### Work required
Going through the entries below, tally the lines that hold the word "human" and state the result alone.
[Opening Dataset records section]
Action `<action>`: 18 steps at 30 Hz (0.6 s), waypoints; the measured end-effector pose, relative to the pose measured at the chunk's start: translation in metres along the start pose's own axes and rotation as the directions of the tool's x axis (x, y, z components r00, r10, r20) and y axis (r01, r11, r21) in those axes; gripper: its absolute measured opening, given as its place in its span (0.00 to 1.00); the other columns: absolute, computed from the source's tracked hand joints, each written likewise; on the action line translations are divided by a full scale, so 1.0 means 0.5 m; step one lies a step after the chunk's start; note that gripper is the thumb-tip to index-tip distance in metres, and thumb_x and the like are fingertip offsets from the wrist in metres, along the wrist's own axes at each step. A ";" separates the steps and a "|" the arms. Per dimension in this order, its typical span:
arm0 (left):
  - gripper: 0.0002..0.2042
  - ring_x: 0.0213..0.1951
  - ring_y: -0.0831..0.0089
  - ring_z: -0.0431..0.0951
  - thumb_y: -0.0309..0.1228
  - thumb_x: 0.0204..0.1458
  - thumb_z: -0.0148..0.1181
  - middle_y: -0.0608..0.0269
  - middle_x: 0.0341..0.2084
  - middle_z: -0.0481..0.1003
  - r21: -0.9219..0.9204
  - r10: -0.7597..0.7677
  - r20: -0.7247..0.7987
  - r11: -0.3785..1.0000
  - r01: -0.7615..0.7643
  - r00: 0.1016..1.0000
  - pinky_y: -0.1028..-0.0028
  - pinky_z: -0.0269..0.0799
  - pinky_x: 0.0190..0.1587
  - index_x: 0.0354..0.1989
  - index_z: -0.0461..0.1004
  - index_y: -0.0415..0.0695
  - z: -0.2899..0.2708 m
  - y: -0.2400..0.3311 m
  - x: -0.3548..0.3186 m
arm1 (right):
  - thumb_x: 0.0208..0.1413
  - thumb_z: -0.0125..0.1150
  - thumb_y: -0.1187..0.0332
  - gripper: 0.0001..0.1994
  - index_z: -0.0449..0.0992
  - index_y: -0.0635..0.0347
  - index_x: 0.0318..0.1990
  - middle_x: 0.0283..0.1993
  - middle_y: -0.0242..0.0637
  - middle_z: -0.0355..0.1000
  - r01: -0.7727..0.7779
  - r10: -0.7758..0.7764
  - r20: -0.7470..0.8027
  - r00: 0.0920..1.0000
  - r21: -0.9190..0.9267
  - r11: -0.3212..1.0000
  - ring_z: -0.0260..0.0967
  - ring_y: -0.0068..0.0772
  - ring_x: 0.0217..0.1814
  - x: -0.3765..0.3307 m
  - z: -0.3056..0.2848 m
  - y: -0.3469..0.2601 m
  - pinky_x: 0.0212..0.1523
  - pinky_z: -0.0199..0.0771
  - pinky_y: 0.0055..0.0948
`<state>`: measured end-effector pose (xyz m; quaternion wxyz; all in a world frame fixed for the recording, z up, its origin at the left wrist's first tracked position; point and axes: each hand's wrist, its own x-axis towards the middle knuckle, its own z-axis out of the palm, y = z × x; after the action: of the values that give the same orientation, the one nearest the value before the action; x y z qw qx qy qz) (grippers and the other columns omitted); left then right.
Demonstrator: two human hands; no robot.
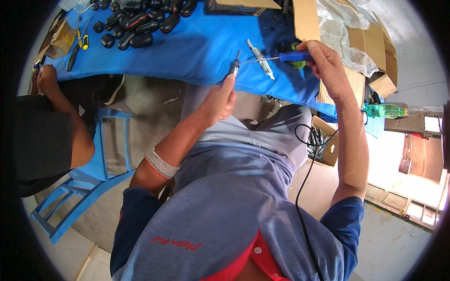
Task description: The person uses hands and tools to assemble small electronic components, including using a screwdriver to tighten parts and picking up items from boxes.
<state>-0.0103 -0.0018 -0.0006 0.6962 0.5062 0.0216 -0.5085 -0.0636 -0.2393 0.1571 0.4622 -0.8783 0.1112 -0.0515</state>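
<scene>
Two hands at work over a table draped in blue cloth (197, 47). Left hand (219, 100) clamped on a small dark part (235, 67), held upright just over the near edge of the cloth, fingers closed round its lower end. Right hand (328, 63) wrapped tight on the blue handle of a screwdriver (281, 57), shaft level and pointing left, tip touching the top of the small dark part. Just beyond the shaft, lying on the cloth, a slim metal piece (260, 59) set at a slant; beside the right hand, something green and black (294, 61) (too hidden by the handle to tell what). Farther along the cloth to the left, a heap of black oval shells (138, 23), one with a red streak, and near them a yellow-handled screwdriver (85, 41). At the right end of the table, opened cardboard boxes (375, 51) with clear plastic wrap (342, 28) spilling out, and a green plastic bottle (384, 110) lying on its side past the table corner. Below the table, bare concrete floor (150, 98), a blue wooden chair (101, 173), a small cardboard box (326, 145) by the knee. At the left, another person in a dark shirt, one hand (47, 79) resting at the table edge. Bright daylight low at the right (a doorway or window, hard to say which).
</scene>
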 end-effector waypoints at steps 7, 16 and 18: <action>0.28 0.06 0.81 0.48 0.58 0.59 0.40 0.73 0.06 0.51 -0.012 0.004 0.002 1.000 -0.004 1.000 0.75 0.37 0.10 0.15 0.58 0.49 0.002 0.002 -0.001 | 0.63 0.50 0.53 0.20 0.74 0.65 0.37 0.21 0.29 0.63 -0.097 0.089 -0.060 0.994 -0.131 0.987 0.59 0.18 0.25 0.002 -0.001 0.011 0.26 0.60 0.22; 0.27 0.07 0.82 0.47 0.59 0.59 0.41 0.74 0.07 0.50 -0.007 -0.016 -0.014 1.000 0.016 1.000 0.75 0.37 0.10 0.17 0.58 0.50 0.002 0.003 -0.002 | 0.61 0.56 0.57 0.15 0.74 0.62 0.41 0.23 0.23 0.62 0.013 -0.016 -0.025 1.000 -0.085 0.996 0.54 0.14 0.26 -0.004 0.000 0.025 0.26 0.55 0.17; 0.27 0.07 0.82 0.46 0.58 0.59 0.41 0.74 0.07 0.50 -0.004 -0.011 -0.010 1.000 0.011 1.000 0.75 0.36 0.10 0.17 0.58 0.50 0.001 0.003 -0.001 | 0.61 0.54 0.55 0.16 0.73 0.61 0.42 0.22 0.22 0.60 -0.059 0.056 -0.046 0.997 -0.085 0.995 0.52 0.13 0.23 -0.006 0.004 0.023 0.23 0.52 0.16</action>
<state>-0.0100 -0.0019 0.0010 0.6942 0.5074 0.0288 -0.5097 -0.0677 -0.2430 0.1465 0.4227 -0.8924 0.1487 -0.0526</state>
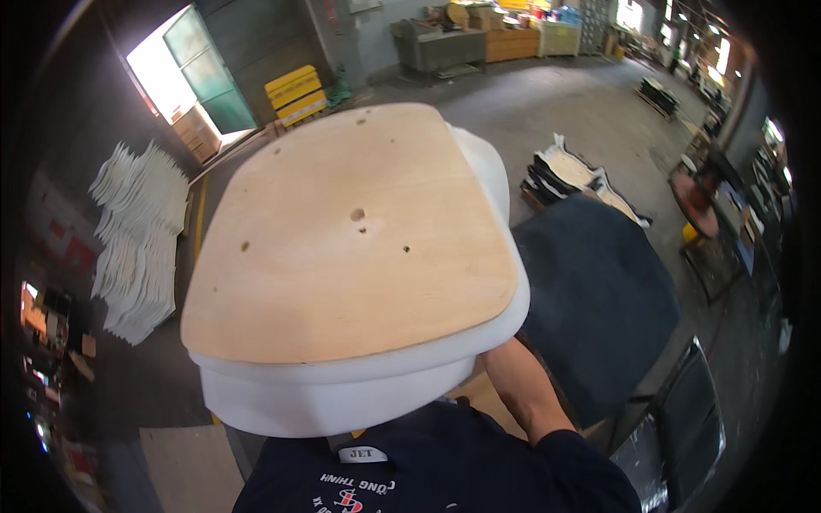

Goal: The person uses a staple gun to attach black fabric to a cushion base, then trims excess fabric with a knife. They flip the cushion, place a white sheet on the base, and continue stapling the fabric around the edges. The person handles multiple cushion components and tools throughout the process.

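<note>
A pale plywood seat board point(342, 282) with rounded corners and several drilled holes lies close in front of me. Beneath it are white foam pads point(316, 398), stacked in at least two layers that stick out past the board at the near edge and on the right. My right forearm point(523, 385) reaches up to the near right edge of the foam. My right hand is at that edge, its fingers hidden behind the pads. Neither my left hand nor its forearm shows. To the right of the foam lies a large dark sheet or cover point(599, 299).
White wavy sheets point(141, 248) stand in a tall stack at the left. Light panels with black edging point(573, 167) lie on the floor beyond the dark cover. A chair wrapped in clear film point(684, 427) is at the lower right. A yellow box point(295, 94) stands near the open door.
</note>
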`<control>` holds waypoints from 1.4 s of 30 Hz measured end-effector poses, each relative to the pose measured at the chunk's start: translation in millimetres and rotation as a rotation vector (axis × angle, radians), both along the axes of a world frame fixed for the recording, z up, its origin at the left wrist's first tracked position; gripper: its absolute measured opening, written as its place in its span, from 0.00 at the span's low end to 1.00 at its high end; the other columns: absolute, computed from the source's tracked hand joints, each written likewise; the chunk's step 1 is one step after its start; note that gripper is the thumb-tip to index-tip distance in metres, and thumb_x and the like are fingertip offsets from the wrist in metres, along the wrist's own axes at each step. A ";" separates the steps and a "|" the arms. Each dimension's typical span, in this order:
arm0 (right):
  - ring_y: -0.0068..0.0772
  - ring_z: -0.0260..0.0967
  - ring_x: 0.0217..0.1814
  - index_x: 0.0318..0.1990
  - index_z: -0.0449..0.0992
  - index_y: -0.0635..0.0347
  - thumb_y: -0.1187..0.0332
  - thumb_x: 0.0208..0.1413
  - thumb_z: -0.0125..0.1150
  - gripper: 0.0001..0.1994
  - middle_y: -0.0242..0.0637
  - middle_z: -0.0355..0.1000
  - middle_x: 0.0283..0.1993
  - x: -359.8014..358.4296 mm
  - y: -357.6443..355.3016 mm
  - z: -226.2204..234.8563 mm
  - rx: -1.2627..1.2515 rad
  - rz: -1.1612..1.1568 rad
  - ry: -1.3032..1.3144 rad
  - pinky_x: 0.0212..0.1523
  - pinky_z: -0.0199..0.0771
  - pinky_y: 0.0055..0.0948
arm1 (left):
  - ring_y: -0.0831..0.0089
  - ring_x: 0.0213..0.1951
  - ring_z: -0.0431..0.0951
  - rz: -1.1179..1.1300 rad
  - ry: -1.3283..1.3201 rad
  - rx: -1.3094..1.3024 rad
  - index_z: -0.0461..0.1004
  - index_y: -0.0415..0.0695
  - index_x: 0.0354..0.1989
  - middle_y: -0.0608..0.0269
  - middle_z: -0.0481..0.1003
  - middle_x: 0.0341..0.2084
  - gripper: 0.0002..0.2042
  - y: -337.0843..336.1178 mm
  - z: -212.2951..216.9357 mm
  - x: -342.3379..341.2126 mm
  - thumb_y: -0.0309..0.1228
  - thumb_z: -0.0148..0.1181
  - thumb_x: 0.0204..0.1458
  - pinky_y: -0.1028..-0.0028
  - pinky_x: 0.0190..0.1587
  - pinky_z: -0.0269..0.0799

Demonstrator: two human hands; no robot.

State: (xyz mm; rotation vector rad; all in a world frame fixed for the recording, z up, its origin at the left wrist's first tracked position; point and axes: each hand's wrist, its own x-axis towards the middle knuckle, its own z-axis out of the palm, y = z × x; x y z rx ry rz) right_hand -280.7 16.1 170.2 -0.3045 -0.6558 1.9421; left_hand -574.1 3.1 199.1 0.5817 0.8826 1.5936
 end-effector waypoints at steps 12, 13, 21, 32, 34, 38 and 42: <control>0.37 0.74 0.51 0.60 0.72 0.60 0.50 0.61 0.58 0.27 0.44 0.76 0.53 150.8 12.2 101.1 -0.037 -0.332 0.325 0.53 0.75 0.36 | 0.61 0.58 0.72 -0.400 0.119 0.125 0.66 0.41 0.66 0.52 0.72 0.58 0.35 182.4 47.4 79.0 0.59 0.40 0.63 0.60 0.61 0.66; 0.37 0.75 0.50 0.60 0.72 0.60 0.49 0.61 0.58 0.27 0.44 0.76 0.53 169.7 20.5 101.5 -0.057 -0.358 0.266 0.52 0.76 0.36 | 0.61 0.58 0.72 -0.421 0.126 0.132 0.66 0.41 0.66 0.52 0.72 0.58 0.35 199.5 46.8 90.7 0.59 0.40 0.63 0.60 0.61 0.67; 0.37 0.78 0.42 0.57 0.73 0.65 0.54 0.56 0.60 0.26 0.47 0.78 0.47 342.4 61.2 34.3 -0.289 -0.628 -0.227 0.44 0.79 0.34 | 0.62 0.57 0.73 -0.666 0.144 0.173 0.67 0.38 0.64 0.52 0.73 0.57 0.35 342.8 38.6 218.8 0.58 0.42 0.63 0.61 0.59 0.69; 0.41 0.77 0.53 0.65 0.64 0.66 0.65 0.54 0.58 0.30 0.47 0.73 0.57 497.0 -69.9 -57.7 -0.358 -0.962 -0.244 0.53 0.81 0.39 | 0.65 0.54 0.76 -1.097 0.056 -0.019 0.68 0.37 0.63 0.53 0.75 0.55 0.35 408.0 -96.7 414.9 0.58 0.43 0.63 0.63 0.57 0.72; 0.42 0.77 0.54 0.65 0.65 0.65 0.63 0.55 0.56 0.30 0.47 0.73 0.57 520.8 -78.5 -84.3 -0.363 -1.044 -0.321 0.55 0.79 0.39 | 0.65 0.53 0.76 -1.157 0.014 -0.069 0.68 0.38 0.63 0.54 0.75 0.54 0.36 389.5 -86.5 467.2 0.59 0.42 0.63 0.65 0.56 0.72; 0.42 0.76 0.55 0.65 0.66 0.64 0.62 0.57 0.54 0.29 0.47 0.73 0.58 543.8 -111.7 -156.3 -0.423 -1.153 -0.436 0.57 0.77 0.39 | 0.66 0.53 0.76 -1.284 0.024 -0.079 0.68 0.40 0.64 0.55 0.75 0.54 0.35 385.3 -144.7 499.6 0.59 0.40 0.63 0.67 0.56 0.71; 0.41 0.76 0.55 0.65 0.66 0.64 0.61 0.58 0.54 0.28 0.46 0.74 0.57 550.8 -124.4 -182.5 -0.496 -1.249 -0.482 0.57 0.76 0.38 | 0.67 0.58 0.72 -1.320 0.208 -0.004 0.64 0.41 0.68 0.58 0.71 0.60 0.34 378.7 -174.3 520.2 0.57 0.39 0.65 0.69 0.60 0.67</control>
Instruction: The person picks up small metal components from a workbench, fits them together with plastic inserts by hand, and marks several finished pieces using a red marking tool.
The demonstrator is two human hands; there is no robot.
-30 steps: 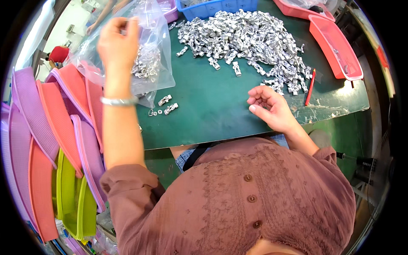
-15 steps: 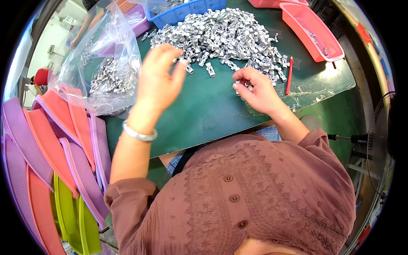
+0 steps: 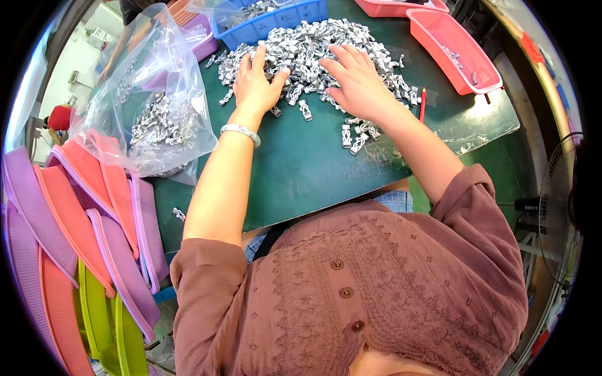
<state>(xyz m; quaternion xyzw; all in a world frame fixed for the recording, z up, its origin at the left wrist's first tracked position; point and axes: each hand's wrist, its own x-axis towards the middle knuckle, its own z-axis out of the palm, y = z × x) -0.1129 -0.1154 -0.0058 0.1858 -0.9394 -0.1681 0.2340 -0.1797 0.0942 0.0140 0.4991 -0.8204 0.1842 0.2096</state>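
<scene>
A heap of small grey and white clip-like parts (image 3: 307, 47) lies on the green table (image 3: 295, 169). At its near left side my left hand (image 3: 258, 86) rests with fingers spread and thumb out, touching the parts. My right hand (image 3: 359, 81) reaches onto the heap's right half, fingers apart and palm down. What lies under both palms is hidden. A single clip (image 3: 305, 110) sits between the hands, just in front of the heap. Below my right wrist lies a small group of clips (image 3: 357, 144). Another loose clip (image 3: 179, 214) is near the table's left edge, beside my left forearm.
A clear plastic bag (image 3: 188, 119) with more parts stands at left. Behind the heap is a blue bin (image 3: 276, 26); a pink basket (image 3: 454, 56) is at right, near a red pencil (image 3: 422, 103). Stacked coloured baskets (image 3: 119, 250) fill the lower left. A fan (image 3: 555, 207) stands at right.
Both hands have moved forward onto the heap and their fingers have spread. The right hand has left the small group of clips, which now shows. A loose clip now shows near the left edge.
</scene>
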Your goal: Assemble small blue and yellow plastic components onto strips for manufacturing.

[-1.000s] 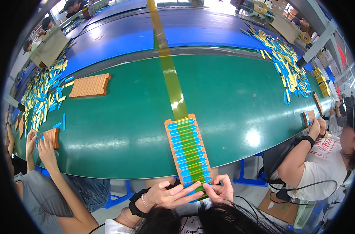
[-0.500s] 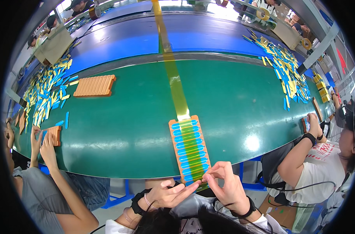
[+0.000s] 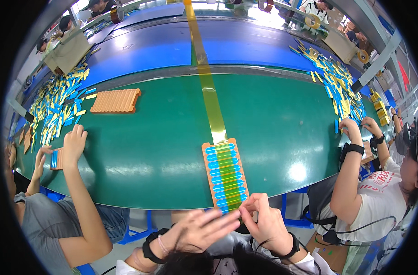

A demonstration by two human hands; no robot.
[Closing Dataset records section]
### Response box
4